* What is required
Leave out every picture and set down, exactly, the lines below from the one holding "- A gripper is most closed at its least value" up to and including the one holding "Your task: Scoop".

Task inputs below:

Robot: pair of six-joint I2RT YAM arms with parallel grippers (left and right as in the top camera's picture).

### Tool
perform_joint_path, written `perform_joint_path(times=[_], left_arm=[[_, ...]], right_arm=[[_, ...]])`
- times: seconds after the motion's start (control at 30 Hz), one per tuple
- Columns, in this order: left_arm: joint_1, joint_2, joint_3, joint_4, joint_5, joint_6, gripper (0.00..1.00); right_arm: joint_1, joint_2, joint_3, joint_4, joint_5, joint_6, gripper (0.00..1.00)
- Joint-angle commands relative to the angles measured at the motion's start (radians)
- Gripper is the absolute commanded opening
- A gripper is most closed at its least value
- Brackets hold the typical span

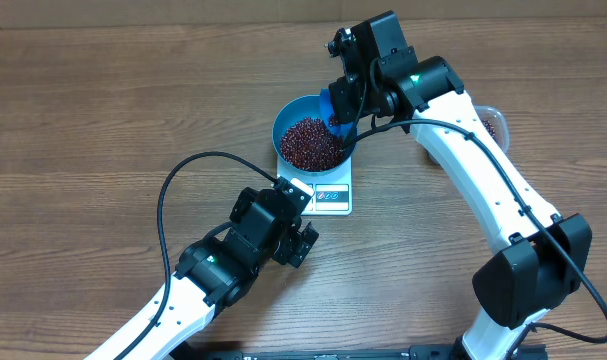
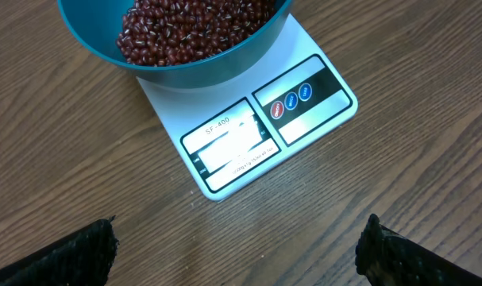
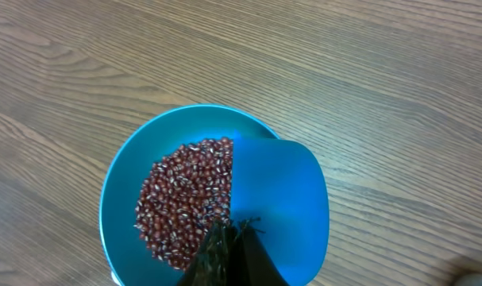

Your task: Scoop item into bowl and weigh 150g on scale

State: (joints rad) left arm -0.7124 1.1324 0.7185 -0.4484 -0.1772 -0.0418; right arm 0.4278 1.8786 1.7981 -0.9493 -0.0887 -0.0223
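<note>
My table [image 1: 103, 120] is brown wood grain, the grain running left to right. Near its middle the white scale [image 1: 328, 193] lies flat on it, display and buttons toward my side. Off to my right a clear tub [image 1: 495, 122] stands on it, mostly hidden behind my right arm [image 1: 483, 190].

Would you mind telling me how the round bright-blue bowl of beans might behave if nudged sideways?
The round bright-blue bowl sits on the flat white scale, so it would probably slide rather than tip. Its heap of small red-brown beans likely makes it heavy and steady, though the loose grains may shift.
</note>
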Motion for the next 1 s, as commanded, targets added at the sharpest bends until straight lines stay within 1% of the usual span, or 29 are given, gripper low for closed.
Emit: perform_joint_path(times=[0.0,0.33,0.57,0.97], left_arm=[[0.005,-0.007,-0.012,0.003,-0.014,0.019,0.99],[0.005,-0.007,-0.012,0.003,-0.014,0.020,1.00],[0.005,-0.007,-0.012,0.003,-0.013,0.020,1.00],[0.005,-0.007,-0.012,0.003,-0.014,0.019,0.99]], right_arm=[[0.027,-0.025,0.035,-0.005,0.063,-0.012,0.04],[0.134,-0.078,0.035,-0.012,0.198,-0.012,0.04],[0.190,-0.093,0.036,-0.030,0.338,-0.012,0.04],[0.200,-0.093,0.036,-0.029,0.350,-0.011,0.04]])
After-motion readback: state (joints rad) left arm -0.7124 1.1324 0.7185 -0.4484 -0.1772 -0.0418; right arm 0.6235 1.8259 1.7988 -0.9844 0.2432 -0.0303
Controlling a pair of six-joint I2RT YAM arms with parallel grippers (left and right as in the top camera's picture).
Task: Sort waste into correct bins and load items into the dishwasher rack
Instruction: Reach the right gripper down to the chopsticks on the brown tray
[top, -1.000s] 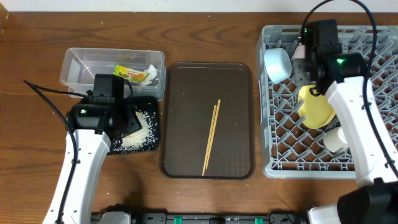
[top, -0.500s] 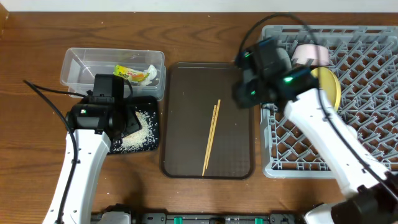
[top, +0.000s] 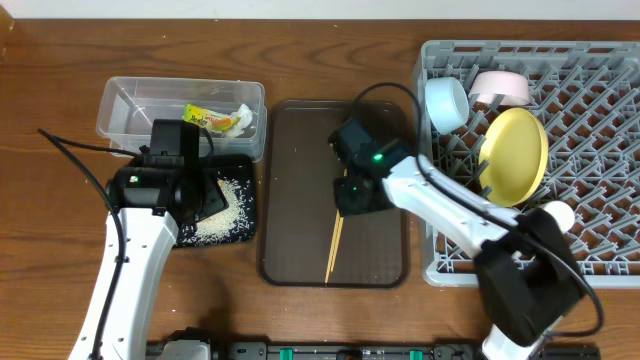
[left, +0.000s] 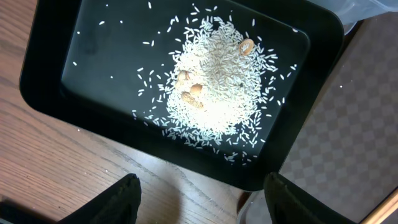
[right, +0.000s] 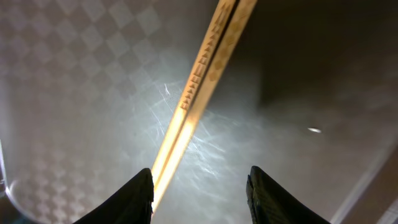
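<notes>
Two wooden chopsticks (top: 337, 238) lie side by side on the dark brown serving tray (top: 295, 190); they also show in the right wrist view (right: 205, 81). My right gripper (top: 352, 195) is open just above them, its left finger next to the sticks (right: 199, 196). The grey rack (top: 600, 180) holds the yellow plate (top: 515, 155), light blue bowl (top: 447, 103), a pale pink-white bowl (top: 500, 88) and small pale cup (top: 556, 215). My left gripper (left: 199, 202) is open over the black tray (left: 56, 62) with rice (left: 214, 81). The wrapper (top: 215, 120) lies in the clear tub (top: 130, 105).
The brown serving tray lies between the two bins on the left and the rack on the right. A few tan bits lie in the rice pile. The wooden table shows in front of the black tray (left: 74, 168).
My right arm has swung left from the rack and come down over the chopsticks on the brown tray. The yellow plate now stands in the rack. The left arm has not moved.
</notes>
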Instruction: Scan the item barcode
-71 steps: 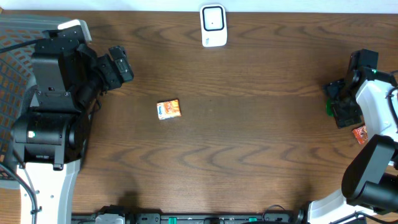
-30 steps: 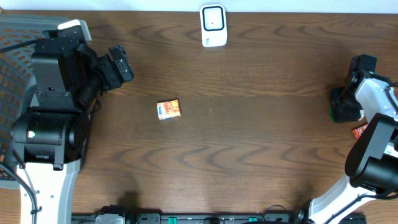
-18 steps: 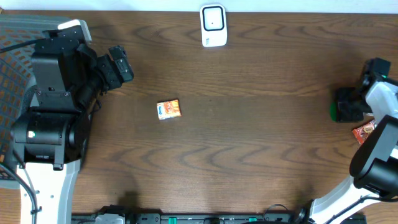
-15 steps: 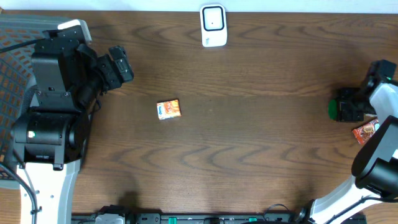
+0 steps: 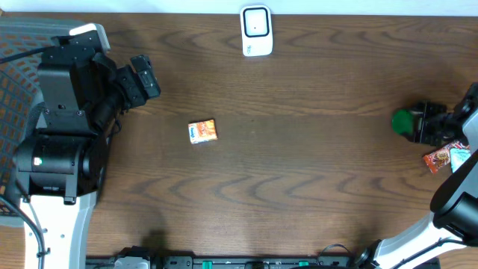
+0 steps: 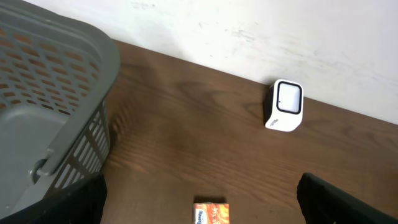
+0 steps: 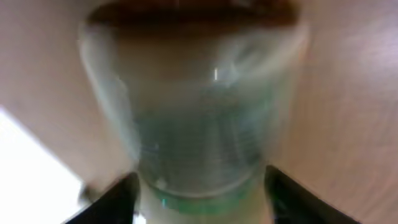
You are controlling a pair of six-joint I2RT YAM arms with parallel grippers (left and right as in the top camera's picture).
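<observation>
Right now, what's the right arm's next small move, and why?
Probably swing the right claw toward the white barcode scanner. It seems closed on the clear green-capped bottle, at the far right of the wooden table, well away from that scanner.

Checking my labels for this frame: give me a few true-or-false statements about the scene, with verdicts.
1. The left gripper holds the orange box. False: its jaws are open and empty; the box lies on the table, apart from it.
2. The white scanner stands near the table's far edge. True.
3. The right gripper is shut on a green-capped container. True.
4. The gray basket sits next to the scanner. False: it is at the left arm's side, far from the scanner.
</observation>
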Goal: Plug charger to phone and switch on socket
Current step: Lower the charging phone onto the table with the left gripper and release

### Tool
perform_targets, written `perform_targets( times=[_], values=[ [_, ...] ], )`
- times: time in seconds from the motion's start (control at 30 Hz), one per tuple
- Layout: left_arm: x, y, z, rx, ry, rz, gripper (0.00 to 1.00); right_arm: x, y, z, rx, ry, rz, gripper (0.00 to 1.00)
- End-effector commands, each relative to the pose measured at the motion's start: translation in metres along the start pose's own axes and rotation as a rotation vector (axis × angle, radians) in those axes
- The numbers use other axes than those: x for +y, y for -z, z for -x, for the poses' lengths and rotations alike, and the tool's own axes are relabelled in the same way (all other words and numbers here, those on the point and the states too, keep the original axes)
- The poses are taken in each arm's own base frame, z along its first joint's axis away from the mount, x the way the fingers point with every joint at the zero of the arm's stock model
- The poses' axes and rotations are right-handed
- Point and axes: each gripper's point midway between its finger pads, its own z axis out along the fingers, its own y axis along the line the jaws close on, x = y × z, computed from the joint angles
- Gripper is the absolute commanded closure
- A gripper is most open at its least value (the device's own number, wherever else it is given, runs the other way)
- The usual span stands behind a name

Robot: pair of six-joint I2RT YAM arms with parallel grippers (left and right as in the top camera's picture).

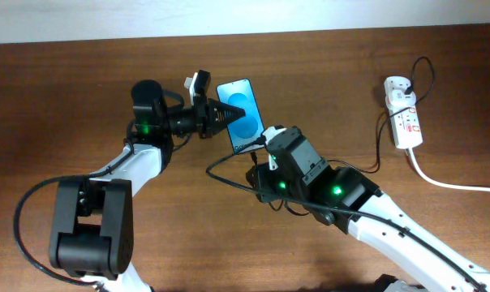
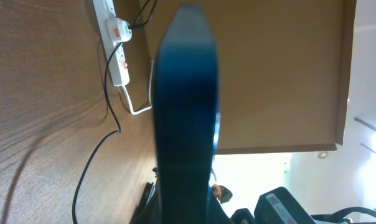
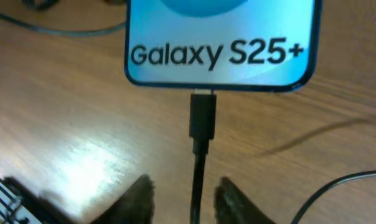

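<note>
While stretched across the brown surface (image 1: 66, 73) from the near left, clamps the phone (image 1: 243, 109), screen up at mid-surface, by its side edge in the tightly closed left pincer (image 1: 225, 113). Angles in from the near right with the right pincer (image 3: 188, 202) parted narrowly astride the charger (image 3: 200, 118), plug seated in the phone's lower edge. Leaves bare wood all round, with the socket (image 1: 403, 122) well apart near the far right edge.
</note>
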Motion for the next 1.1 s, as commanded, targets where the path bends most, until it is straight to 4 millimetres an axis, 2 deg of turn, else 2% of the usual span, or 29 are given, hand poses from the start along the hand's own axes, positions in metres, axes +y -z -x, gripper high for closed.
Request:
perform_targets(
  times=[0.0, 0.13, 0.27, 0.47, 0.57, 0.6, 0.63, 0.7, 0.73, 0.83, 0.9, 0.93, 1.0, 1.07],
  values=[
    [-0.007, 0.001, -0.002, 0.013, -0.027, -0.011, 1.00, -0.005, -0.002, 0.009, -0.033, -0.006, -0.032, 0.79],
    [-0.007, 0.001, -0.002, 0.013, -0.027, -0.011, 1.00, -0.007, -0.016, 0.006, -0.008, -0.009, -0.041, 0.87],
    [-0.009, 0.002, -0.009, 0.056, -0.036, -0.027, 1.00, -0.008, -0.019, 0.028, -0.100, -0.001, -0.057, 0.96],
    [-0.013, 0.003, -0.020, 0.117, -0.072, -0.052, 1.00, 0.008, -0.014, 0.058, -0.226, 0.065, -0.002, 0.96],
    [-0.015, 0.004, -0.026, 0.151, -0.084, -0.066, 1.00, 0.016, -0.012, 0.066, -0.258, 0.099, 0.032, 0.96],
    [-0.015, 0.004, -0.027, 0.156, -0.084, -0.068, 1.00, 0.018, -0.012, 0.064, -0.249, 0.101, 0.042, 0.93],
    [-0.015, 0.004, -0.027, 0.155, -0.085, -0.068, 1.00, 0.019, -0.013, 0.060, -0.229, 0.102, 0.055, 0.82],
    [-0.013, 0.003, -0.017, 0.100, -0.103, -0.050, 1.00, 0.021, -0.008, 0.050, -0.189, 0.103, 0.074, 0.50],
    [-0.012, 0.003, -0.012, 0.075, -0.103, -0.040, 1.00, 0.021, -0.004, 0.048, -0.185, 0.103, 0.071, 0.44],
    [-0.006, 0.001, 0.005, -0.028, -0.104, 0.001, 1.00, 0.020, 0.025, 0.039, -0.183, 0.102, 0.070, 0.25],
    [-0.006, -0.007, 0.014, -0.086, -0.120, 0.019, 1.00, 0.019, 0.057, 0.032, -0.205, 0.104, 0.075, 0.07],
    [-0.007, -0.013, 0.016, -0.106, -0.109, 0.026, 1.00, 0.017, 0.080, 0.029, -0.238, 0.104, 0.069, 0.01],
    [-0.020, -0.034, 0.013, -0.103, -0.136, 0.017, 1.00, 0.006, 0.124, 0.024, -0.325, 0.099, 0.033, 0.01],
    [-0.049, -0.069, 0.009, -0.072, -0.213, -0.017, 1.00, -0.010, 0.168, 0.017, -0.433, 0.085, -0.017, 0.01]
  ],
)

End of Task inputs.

* Exercise result
- A gripper is most closed at its least value
- Brackets hold the typical span


Your task: Scoop item into bowl and weigh 150g on scale

The exercise is complete with this answer.